Terrorism is an indiscriminate attack against civilian population. If my son in uniform is attacked in uniform by Hamas while in territories, I will not call this terrorism. I will call it terrorism if they go into kindergarten and case injuries and death. Now the problem of the response of a state is much more difficult to define, because a state needs to go not against the civilian population, but against military targets, ticking bombs. This is what state can do and should do. The problem is when you have a fight not against armies, which is the case of Syria, Egypt – we never spoke of Israeli state terrorism against Egyptians, we spoke about wars between military sides. THis is very different from the conditions prevailing in Gaza and the West Bank where you have militias, you have arsenals of weapons, and the armies attacks them and there is collateral damage to civilian population. To me this is very difficult to define as state terrorism, it is attacking military objectives, or sort of military objectives, an army which is not a real army but can cause damage and you need to fight back and defend your population. And it is very very unfortunate that civilians are hit. But if Israeli intentionally targets civilians, this can be defined as state terrorism. I don’t think we have done this normally, the practice is that this happens collaterally.

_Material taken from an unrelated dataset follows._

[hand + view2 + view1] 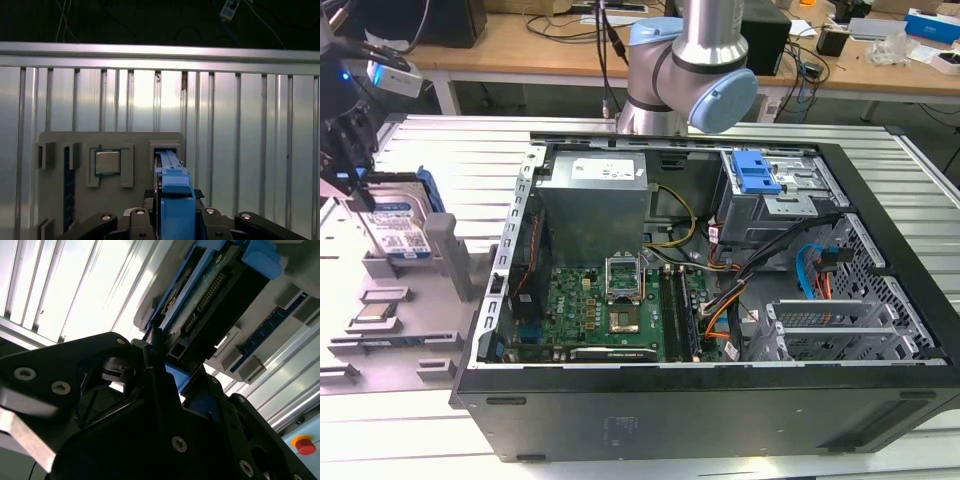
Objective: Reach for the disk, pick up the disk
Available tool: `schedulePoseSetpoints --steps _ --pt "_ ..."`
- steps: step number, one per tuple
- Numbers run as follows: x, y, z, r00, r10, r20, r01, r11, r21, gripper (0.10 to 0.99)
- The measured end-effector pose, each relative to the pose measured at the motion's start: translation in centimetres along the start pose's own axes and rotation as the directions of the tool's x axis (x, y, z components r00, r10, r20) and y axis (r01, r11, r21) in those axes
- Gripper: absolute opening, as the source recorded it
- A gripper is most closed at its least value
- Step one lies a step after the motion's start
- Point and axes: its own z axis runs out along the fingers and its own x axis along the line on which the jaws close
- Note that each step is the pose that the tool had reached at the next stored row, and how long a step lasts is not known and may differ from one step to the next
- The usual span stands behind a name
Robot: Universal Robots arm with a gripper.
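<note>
Exterior view's left holds the work: the black end effector (358, 190) hangs at the top of the disk (400, 228), which stands upright on its edge with the white-and-blue label facing out and the blue bracket along its sides. The disk's lower edge meets a slot of the grey fixture (440, 345) lying on the ribbed metal desk (440, 150). Whether the end effector has clamped the disk or merely straddles it cannot be told. Just below the disk on the same fixture, a small square processor chip (375, 318) lies flat in its own recess. Further along, the open black computer case (720, 410) lies on its side, with a silver power supply (595, 205) at the back and the green motherboard (580, 310) in front of it. Behind the case rises the silver-and-blue arm (690, 70). Towards the exterior view's right, a blue plastic latch (755, 172) sits on a grey metal cage inside the case, and blue and orange cables (815, 270) run below it. In the first wrist view the blue bracket sits centred between the end effector's black links, the disk runs edge-on into the fixture's slot, and the chip lies in the neighbouring recess, close by but apart. In the second wrist view a thin black part of the end effector lies against the disk's blue edge, the dark connector end of the disk is beyond it, and a red button (304, 445) shows at the corner.
</note>
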Motion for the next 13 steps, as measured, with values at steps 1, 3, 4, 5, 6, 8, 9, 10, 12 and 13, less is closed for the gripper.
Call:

On the need for a two-state settlement:

There is no other way – to split the land into two states, into two capitals, trying to find the best way to end this conflict. Because much of the instability in the middle east has to do with our condition. You don’t need to be a Bin Laden or a Saddam Hussein who tried to put on themselves the mantle of the vindicators of the Palestinian cause in order to say the Palestinian issue is a platform of instability in the region that needs to be solved. But even when it is solved, let us not fool ourselves, many of the problems that the West faces with the Arab world will persist. The Palestinian issue has been used frequently by many Arab rulers to not do things that need to be done in their own societies. But for the sake of the Israelis, when I say that we need to make concessions it is not because I am concerned with the future of the Palestinians or with international law – it is because I define myself as an ardent Zionist that thinks that the best for the Jews in Israel is that we abandon the territories and we dismantle settlements, and we try to reach a reasonable settlement with our Palestinian partners. It is not because I am concerned with the Palestinians, I want to be very clear about it. My interpretation, my approach is not moralistic, it is strictly political.

Hearing Ben-Ami speak in this documentary makes me interested in reading his book, Scars of War, Wounds of Peace.